Under the Bankruptcy Code, student loans are generally not dischargeable in bankruptcy. However, there is an exception for borrowers who can prove that repaying their student loans would cause them "undue hardship." The new guidance provides more specific guidance on what constitutes undue hardship, and it also makes it easier for borrowers to document their financial hardship.

The new guidance includes three factors that courts should consider when evaluating undue hardship claims:

  • The debtor's present ability to repay the loan.
  • The debtor's projected ability to repay the loan in the future.
  • The debtor's reasonable efforts to repay the loan.

The guidance also provides a new attestation form that borrowers can use to support their undue hardship claims. The attestation form asks borrowers to provide information about their income, expenses, assets, and efforts to repay their student loans.  The form is separate from the bankruptcy and not part of the regular forms or court case.  
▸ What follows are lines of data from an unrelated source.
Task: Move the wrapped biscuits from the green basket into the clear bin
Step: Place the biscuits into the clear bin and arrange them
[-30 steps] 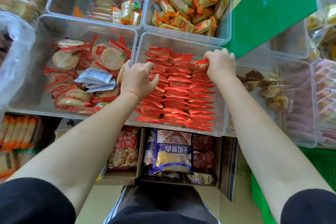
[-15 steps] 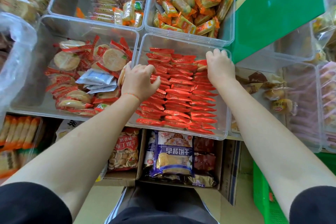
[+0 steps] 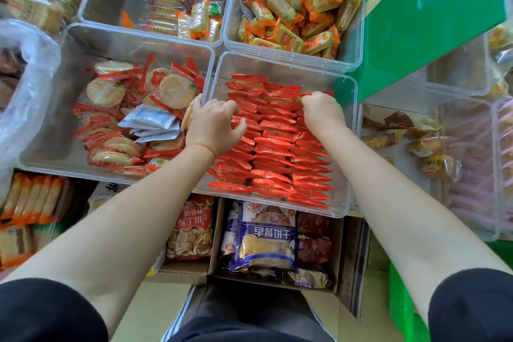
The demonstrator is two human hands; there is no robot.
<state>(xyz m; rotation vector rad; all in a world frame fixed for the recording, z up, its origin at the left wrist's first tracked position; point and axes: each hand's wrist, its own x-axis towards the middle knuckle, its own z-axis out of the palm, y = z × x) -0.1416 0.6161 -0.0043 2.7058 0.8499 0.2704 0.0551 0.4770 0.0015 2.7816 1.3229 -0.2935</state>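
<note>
A: Head view, looking down: rows of wrapped biscuits (image 3: 273,144) in red wrappers, standing on edge, packed inside the clear bin (image 3: 350,147), filling most of it from the near wall back; bare strip remaining along the far wall.

B: And the hands?

A: Both reaching into the bin. Left hand (image 3: 212,126) lying on the left rows, fingers curled over the packet tops, seemingly gripping or pressing a few; thumb near the bin's left wall. Right hand (image 3: 322,112) working at the back of the right rows, fingers curled tight, knuckles up; fingertips hidden, so cannot tell for sure what is being pinched, probably a packet edge.

B: Why positioned like that?

A: Likely squaring the rows so more fit upright.

B: Around the bin?

A: Just left, another bin of round crackers (image 3: 133,114) lying loose. Behind, a bin of orange-ended packets (image 3: 299,5). Green basket (image 3: 402,305) showing only at the lower right edge, contents unseen. Below, cardboard boxes of bagged biscuits (image 3: 266,239).
</note>
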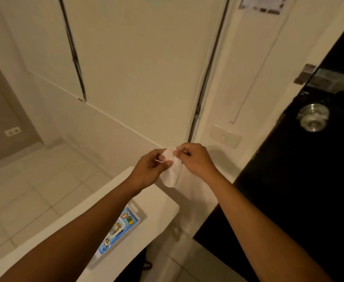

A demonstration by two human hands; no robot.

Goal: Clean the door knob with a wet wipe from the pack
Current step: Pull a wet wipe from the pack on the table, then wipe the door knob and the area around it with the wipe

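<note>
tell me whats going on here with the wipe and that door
A person holds a white wet wipe between both hands, the left hand and the right hand pinching its top as if unfolding it. The wipe pack lies on the white table below. The metal door knob on the dark door to the right is untouched so far.

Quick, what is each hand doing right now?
Left hand: closed, pinching the white wet wipe along its left side.
Right hand: closed, pinching the top of the same wipe.
</note>
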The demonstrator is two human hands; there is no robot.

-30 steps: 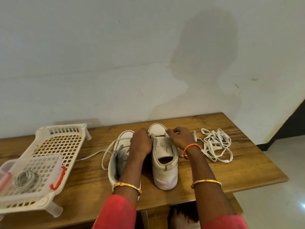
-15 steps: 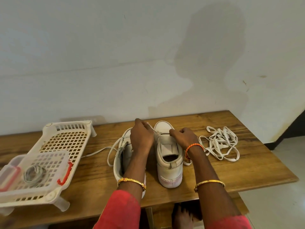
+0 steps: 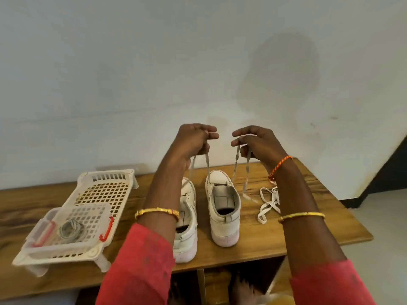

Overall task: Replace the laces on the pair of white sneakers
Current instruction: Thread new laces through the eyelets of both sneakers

The new guidance is a significant development for borrowers who are struggling to repay their student loans. The guidance makes it easier for borrowers to prove undue hardship, and it also provides a new tool that borrowers can use to support their claims.  This is a separate proceeding within the bankruptcy with it's own new case number and hearings.  

If you are considering filing for bankruptcy to discharge your student loans, it is important to speak with an attorney to discuss your options. An attorney can help you understand the law and your rights, and they can represent you in court if necessary.

Here are some of the key takeaways from the new guidance:

  • The new guidance makes it easier for borrowers to prove undue hardship.
  • The guidance provides a new attestation form that borrowers can use to support their claims.
  • The guidance is a significant development for borrowers who are struggling to repay their student loans.

If you are considering filing for bankruptcy to discharge your student loans, it is important to speak with an attorney to discuss your options. An attorney can help you understand the law and your rights, and they can represent you in court if necessary.  Make sure to discuss this additional service with your bankruptcy attorney to see if you may be eligible to proceed with this additional service.